* TASK OBJECTIVE
How many lines in the records below contain the word "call"? Answer with the number only.

INPUT DATA below:

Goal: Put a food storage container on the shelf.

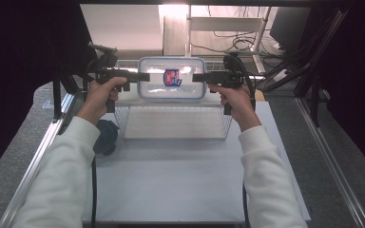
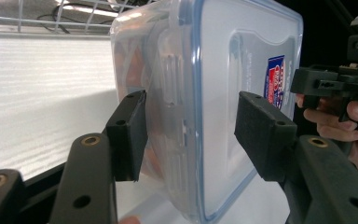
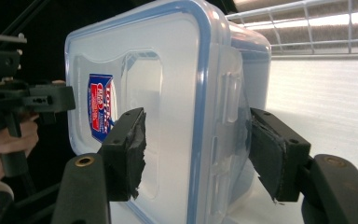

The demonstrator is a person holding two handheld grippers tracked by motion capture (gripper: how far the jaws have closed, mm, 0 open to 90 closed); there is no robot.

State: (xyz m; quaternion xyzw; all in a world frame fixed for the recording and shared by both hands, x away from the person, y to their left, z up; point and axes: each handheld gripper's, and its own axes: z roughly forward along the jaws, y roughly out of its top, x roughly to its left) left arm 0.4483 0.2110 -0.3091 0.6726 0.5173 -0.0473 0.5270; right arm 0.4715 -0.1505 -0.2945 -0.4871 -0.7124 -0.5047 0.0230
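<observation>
A white table [image 1: 171, 190] carries a wire basket [image 1: 173, 122] and dark cloth [image 1: 106, 137].

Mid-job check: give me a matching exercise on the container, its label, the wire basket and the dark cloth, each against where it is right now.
1 container
2 label
3 wire basket
4 dark cloth

A on the table, left of the wire basket
B stuck on the lid
C clamped between left gripper and right gripper
D standing on the table, below the grippers

Pairs: 1-C, 2-B, 3-D, 4-A
</observation>
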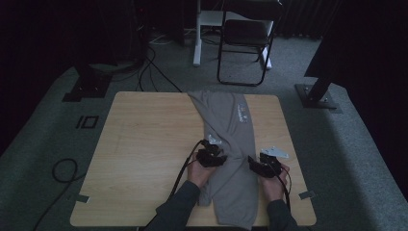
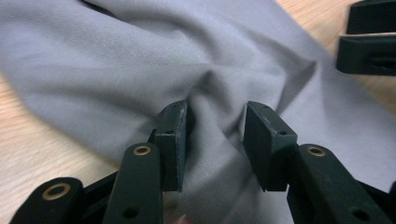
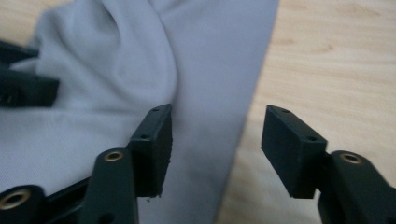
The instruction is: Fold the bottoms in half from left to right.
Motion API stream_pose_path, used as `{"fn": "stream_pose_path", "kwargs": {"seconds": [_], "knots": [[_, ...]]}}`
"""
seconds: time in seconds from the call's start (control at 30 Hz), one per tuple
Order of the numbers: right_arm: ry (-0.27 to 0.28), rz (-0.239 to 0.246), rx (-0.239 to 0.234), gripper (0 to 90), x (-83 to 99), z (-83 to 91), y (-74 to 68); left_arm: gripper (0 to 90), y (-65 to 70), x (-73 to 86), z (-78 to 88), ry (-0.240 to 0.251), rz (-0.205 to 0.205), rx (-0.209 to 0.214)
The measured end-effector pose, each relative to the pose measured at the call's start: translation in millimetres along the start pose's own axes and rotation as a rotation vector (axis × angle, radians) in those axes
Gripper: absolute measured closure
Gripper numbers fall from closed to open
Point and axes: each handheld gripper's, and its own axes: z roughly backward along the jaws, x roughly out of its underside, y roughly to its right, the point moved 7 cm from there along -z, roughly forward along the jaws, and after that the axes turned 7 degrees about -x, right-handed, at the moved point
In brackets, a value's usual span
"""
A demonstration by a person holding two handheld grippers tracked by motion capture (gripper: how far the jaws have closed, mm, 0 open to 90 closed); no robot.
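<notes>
grey trousers (image 1: 231, 144) lie rumpled and unfolded down the wooden surface (image 1: 144, 144), left tongs (image 1: 212, 157) parted around a raised crease, right tongs (image 1: 265, 165) parted astride the fabric edge, folding barely begun.

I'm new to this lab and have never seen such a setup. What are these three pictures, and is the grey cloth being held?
A person sits at a wooden table with a hand-held gripper in each hand: the left hand-held gripper and the right hand-held gripper. One picture looks down from above; the other two come from cameras riding on each tool, looking along its black jaws. A grey garment lies across the table. Both tools' jaws stand apart over the cloth, the right one straddling its edge, so nothing is pinched.
</notes>
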Motion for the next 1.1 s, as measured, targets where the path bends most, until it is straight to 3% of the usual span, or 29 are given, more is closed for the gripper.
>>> {"fn": "stream_pose_path", "kwargs": {"seconds": [0.07, 0.17, 0.43, 0.53, 0.57, 0.73, 0.8, 0.9, 1.1], "knots": [[0.001, 0.005, -0.028, 52.0, -6.7, -4.8, -4.9, 59.9, -4.0, 0.7, 13.7, 0.032, 0.012, 0.001], [-0.004, 0.002, -0.061, 55.4, -13.8, -11.9, -11.0, 59.9, -11.5, 6.6, 26.3, 0.042, 0.038, 0.009], [-0.056, -0.003, -0.088, 57.7, -14.8, -26.2, -16.1, 55.8, -30.6, 44.7, 51.7, 0.042, 0.110, 0.022], [-0.067, -0.009, -0.086, 58.4, -13.5, -27.8, -15.1, 54.4, -34.1, 51.9, 56.0, 0.031, 0.099, 0.018], [-0.070, -0.008, -0.088, 59.5, -13.1, -28.3, -14.7, 54.4, -34.2, 59.6, 58.8, 0.011, 0.074, 0.023], [-0.097, -0.003, -0.097, 64.8, -9.3, -32.2, -17.0, 53.5, -27.8, 72.0, 58.3, -0.024, 0.043, 0.035], [-0.113, 0.005, -0.106, 70.7, -7.1, -34.2, -18.8, 63.5, -25.8, 72.1, 57.6, -0.041, 0.043, 0.032], [-0.117, 0.030, -0.114, 86.1, -6.9, -33.2, -22.5, 88.1, -17.9, 69.2, 59.6, -0.037, 0.022, 0.052], [-0.074, 0.042, -0.130, 89.8, -14.4, -21.5, -23.6, 89.7, 9.9, 49.8, 80.5, 0.024, -0.032, 0.129]]}}
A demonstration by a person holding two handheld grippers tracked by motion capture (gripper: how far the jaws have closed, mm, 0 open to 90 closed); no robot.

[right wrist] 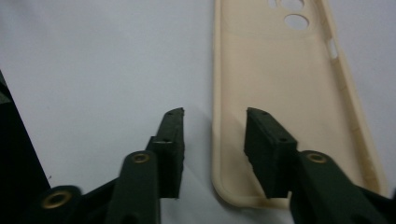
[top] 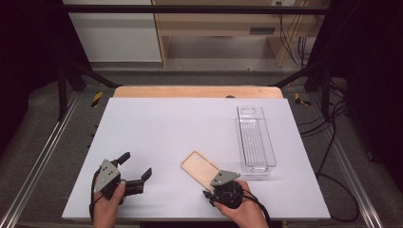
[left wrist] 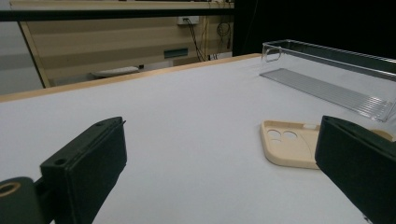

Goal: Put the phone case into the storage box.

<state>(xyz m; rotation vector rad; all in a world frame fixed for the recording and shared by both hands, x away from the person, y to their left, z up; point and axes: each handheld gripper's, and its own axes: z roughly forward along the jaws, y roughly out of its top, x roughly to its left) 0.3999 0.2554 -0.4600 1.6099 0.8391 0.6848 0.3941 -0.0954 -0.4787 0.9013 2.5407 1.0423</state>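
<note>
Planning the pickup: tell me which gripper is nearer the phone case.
Right. The right gripper straddles the near long edge of the phone case; the left gripper sits apart to its left, jaws open.

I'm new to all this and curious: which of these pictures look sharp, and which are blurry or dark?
High view: evenly lit white table, dark surroundings. Left gripper view: the near jaws look soft, the clear tray catches faint glare. Right gripper view: the beige phone case looks slightly soft.

No readable text, labels, brands or numbers on any surface.
</note>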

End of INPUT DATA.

* ANSWER BOX
2